Here at Aelogica, we love open source. All of us have, one way or another, created an open source project or contributed to it. Contributing to open source is very fulfilling – people contribute to each other’s work and it is a great way to learn new things. I’ll talk about this in detail in a little while so hold on to your seats. Most of my points may have already been said before but hopefully, if you haven’t contributed or created any open source projects yet, this post might make you think about doing so.
Creating an Open Source Project There are a lot of posts (and even books) about creating/maintaining open source projects so I’ll only state what I think and have experienced about it. FIrst, being forked (for the non-technical, basically someone copies your code to modify or use for his own purposes) in Github gives me the feeling of importance and that my work was valued. It gives you that sense of accomplishment comparable to seeing people use a phrase or word you just invented (or a fad you started – not that I have started any fads). Most of us have created open source projects and I’ll use this opportunity to showcase some of them:
- minizip – a ruby wrapper for zip (UNIX/OSX)/7zip(WIN)

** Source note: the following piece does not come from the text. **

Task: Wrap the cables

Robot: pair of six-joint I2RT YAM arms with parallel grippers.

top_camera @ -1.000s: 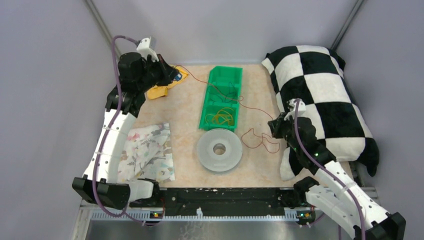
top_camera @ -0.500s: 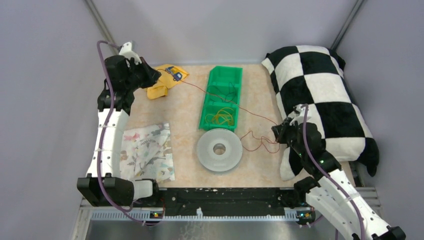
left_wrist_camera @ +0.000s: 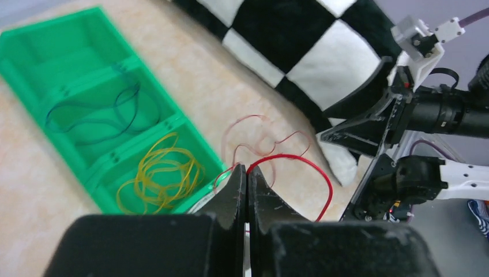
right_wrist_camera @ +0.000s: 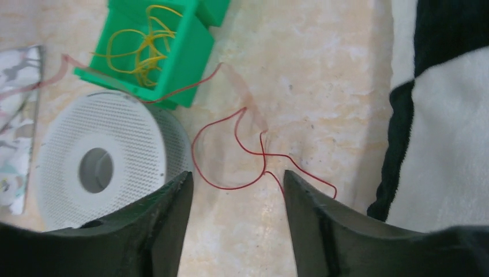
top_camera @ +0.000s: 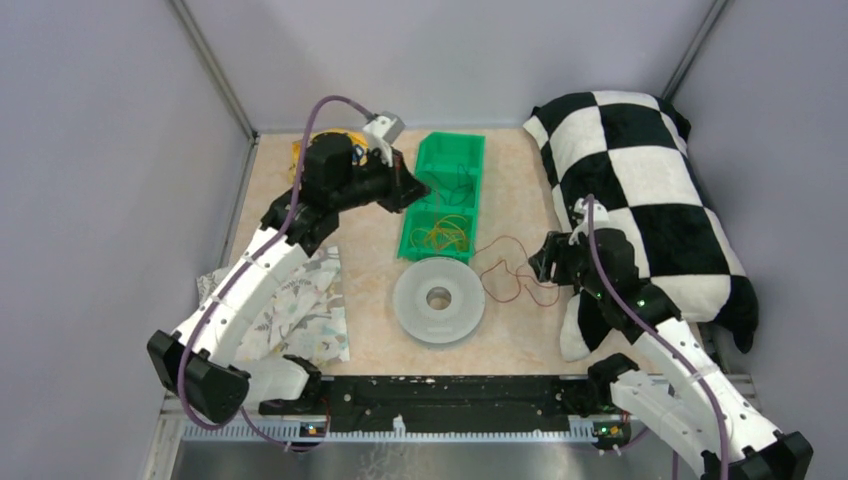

- pivotal-angel – a supplement for the pivotal-tracker gem
- Compass Twitter Bootstrap Plugin
- Vimercises – Vim exercises for beginners
- IJGMaps – jQuery wrapper for Google maps v3
- RadLib – collection of lua utility functions
- Nakor – gem for generating Corona game templates
- Corona Game Template
- Cocos2D Patterns
- Storey – manage multiple schemas in multi-tenant rails apps
- navi – database-backed navigation
For me, contributing to open source is very fulfilling. It gives me almost the same feeling as creating an open source project that was forked. You don’t have to be a really bad ass programmer just to contribute. Contributing can come in many forms: creating issues (bugs that you encountered and don’t know how to fix), participating in a discussion on how to move forward with a project (some individuals that have a huge amount of followers usually consult with their users through a mailing list – asking for suggestions on how to tackle a problem), and even correcting spelling/grammar mistakes that might lead to confusion. Pointing out bugs (don’t forget to also show how to reproduce it!) helps developers greatly since most of the time, they don’t have the means to QA everything their apps/tools do. That means it is up to the community to help with spotting (and fixing, if possible) the bugs that appear.
Interacting with our Heroes
I am easily starstruck by my own heroes and idols. I’m pretty sure a lot of people are too and that’s also a great motivation to working with their projects. A couple of my heroes are Aslak Hellesøy (creator of Cucumber) and Chris Eppstein (creator of Compass and core team member of SASS). I pretty much use their creations everyday so when the time came when I wanted to give something back, I helped out as much as I could. They are also VERY active in their respective mailing lists – almost replying to each of the emails there – making sure that the community is active and that newcomers feel welcome.
Back when Aslak requested people to come into the cucumber chat room to help out with merging all the Cucumber Textmate Bundle forks into one (and making it officially under cucumber’s repo), the best I could do was to join in and look at the logs to see which ones were good or not. I knew NOTHING about Textmate bundles, and the only reason I was there was because I USED Textmate (before) and I loved Cucumber. Even if Aslak and the others did the coding and stuff, they made me feel like I was still of help even by just checking the commits of each one.
Another time I helped my hero was when Aslak requested someone to create a script to mass message all the forkers of the Cucumber Textmate Bundle. I did that script during my free time and that knowing he used it (he even helped me test it!) made my day. It’s like helping Spiderman or Batman by throwing a rock at an enemy he’s fighting with – you know they can beat that guy up even without your rock, but you also know that somehow, you made their fight much easier.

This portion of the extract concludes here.